Самым разумным для меня было бы сейчас встать и заняться самыми неотложными делами. Я, например, должна написать своей матери и спросить, какие у нее планы на Рождество. Мы с Франком хотим полететь на Тенерифе и побыть там до середины января. Раньше с моей матерью никогда не возникало проблем. Но с того времени, как мы в последний раз ее навещали… Я тогда зашнуровывала ботинки в прихожей и заметила, что на шнурке повис большой комок пыли, в котором были и волосы. Я думала, этот комок сам отпадет, но он оказался под узлом. Мне пришлось ослабить узел, потом я выбросила грязный комок в мусорное ведро и вымыла руки. Мать смотрела на меня так, как будто не находила в этом ничего особенного. Во всяком случае, она ничего не сказала. В феврале ей исполнится восемьдесят шесть. Пока я только удивлялась тому, что она делает покупки, не вкладывая в это никакой любви, – берет, например, с полки поврежденные упаковки колбасы или сыра, почти никогда не приносит ничего новенького и покупает всегда только «Нескафе», хотя сама говорит, что ей больше нравится «Нескафе голд». Красивые сине-белые фужеры стоят, задвинутые за гусятницу, и ими годами не пользуются. У матери мы всегда пьем из чешских стаканчиков из-под горчицы, когда-то имевших золотые ободки. Посуду она всегда вынимает прямо из посудомоечной машины и туда же убирает. Я еще до конца не осознала, что моя мать превратилась в старую женщину, о которой, возможно, мне вскоре придется заботиться.

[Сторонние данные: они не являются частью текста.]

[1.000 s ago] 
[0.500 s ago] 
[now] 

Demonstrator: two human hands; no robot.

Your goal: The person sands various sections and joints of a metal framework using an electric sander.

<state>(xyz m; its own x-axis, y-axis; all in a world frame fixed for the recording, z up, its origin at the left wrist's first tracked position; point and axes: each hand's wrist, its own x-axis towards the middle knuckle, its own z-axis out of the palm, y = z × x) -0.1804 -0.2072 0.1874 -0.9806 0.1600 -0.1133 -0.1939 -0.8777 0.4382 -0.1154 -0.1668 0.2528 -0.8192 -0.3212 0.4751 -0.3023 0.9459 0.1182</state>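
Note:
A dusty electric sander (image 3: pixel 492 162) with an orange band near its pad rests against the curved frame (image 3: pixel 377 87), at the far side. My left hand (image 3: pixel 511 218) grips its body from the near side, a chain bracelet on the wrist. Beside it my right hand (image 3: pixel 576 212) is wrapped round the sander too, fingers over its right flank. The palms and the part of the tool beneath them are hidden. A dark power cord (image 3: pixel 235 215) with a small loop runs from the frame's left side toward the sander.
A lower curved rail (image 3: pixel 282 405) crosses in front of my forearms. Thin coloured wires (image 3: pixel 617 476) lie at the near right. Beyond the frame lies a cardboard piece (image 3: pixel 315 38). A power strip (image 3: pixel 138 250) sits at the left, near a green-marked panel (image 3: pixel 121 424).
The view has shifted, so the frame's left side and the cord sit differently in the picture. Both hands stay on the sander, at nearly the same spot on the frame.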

У Франка подергивается нога. Его дыхание горячее, оно всегда попадает на мою шею в одном и том же месте. Я вытягиваюсь поверх одеяла. И на его фоне уже различаю ногти на своих ногах.

Я даже не поздравила Ханни с днем рождения. Правда, я не знаю, чего могла бы ей пожелать.

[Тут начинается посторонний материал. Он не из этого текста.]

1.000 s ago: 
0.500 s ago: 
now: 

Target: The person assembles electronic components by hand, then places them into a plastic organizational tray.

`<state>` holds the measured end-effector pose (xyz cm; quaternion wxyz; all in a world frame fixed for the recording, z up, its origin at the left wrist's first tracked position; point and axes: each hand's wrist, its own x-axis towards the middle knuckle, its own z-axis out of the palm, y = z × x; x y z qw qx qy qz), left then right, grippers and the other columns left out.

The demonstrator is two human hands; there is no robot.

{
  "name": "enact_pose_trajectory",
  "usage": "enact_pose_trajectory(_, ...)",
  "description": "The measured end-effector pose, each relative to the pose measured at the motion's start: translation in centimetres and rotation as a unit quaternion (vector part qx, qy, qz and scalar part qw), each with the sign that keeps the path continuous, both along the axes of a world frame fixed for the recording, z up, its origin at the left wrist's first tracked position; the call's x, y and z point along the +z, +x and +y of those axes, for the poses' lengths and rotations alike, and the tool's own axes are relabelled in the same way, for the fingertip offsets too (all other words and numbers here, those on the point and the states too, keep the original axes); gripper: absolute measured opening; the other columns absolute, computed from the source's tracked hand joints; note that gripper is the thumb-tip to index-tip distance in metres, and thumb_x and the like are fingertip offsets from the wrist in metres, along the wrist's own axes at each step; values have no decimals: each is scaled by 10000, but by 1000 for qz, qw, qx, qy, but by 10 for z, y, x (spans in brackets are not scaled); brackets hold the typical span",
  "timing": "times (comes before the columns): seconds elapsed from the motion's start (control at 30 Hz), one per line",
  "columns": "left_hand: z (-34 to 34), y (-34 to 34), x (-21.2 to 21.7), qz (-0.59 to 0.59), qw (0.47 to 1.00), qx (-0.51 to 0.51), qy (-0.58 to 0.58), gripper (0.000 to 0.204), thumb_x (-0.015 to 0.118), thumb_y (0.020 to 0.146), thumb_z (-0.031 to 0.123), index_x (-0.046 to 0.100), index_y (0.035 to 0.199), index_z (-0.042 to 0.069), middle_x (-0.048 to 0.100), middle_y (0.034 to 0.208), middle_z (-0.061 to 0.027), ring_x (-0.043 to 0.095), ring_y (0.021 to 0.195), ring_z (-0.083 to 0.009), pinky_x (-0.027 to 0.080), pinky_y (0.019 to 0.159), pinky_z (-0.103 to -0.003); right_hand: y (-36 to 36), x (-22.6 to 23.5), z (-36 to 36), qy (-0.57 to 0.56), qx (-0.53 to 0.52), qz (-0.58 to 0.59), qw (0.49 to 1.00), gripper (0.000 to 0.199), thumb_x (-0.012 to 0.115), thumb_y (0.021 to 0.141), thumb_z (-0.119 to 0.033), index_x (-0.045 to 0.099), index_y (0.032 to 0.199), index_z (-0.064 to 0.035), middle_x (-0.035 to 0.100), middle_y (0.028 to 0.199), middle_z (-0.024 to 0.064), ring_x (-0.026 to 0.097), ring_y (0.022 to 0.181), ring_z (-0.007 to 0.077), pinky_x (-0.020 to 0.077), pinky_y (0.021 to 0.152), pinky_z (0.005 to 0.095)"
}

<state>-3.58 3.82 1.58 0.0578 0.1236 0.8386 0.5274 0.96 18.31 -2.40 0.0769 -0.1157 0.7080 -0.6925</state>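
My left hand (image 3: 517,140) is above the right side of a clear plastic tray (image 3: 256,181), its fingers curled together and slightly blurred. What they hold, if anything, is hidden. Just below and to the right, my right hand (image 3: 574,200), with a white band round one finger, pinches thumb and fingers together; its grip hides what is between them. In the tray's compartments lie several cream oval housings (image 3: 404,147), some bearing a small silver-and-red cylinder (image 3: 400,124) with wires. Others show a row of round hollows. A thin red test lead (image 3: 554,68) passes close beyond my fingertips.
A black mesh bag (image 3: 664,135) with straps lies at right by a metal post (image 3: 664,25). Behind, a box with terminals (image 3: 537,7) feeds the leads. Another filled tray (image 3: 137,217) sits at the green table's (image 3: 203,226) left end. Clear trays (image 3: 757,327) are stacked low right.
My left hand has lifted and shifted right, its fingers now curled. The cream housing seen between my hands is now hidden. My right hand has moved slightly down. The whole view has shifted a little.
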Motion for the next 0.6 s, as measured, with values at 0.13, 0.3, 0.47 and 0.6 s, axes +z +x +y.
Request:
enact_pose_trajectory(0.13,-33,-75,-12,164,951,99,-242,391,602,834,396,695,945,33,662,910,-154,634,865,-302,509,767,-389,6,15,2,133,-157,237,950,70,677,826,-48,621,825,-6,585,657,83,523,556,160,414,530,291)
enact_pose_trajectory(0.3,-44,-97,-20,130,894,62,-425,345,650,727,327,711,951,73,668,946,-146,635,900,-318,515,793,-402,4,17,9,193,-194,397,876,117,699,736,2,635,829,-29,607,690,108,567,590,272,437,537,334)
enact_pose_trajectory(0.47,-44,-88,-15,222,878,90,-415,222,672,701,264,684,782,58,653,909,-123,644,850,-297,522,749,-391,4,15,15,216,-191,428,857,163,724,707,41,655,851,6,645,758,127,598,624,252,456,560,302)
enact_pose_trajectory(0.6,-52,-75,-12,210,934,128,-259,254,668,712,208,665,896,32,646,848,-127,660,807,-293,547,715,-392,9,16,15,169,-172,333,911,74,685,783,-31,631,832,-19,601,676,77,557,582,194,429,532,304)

– Франк, – зову я. То место на плече, куда он меня укусил, еще болит. Одна реечка в жалюзи сломалась, и в комнату проникает свет. Я различаю даже неровности на ковре. Я стараюсь представить себе пируэты вращающейся телефонной трубки, чтобы утомиться и поскорее заснуть. Дыхание моего мужа невыносимо горячее.

– Франк, – тихо говорю я. Его рука давит мне на ребра, пальцы касаются моего позвоночника.

– Франк, – шепчу я, – знаешь, я ведь убила… – и поворачиваюсь лицом к нему, на бок. Удары моего сердца раскачивают нас, от них качается вся кровать.

Иногда, если под утро тебе удается ненадолго заснуть, этого хватает, чтобы забыть такую ночь. И тогда те долгие часы, когда ты мучился бессонницей, в одно мгновение слипаются вместе, а потом рассыпаются подобно сну, будто их и вовсе не было.

Мне бы подняться и сделать что-то полезное… Но я не знаю, с чего начать. Я пересчитываю свой возраст на «кошачьи годы». Число «кошачьих лет» устанавливается путем умножения на семь. Если бы речь шла о черепахах, то надо было бы, наоборот, делить. Но «черепашьих лет» не существует.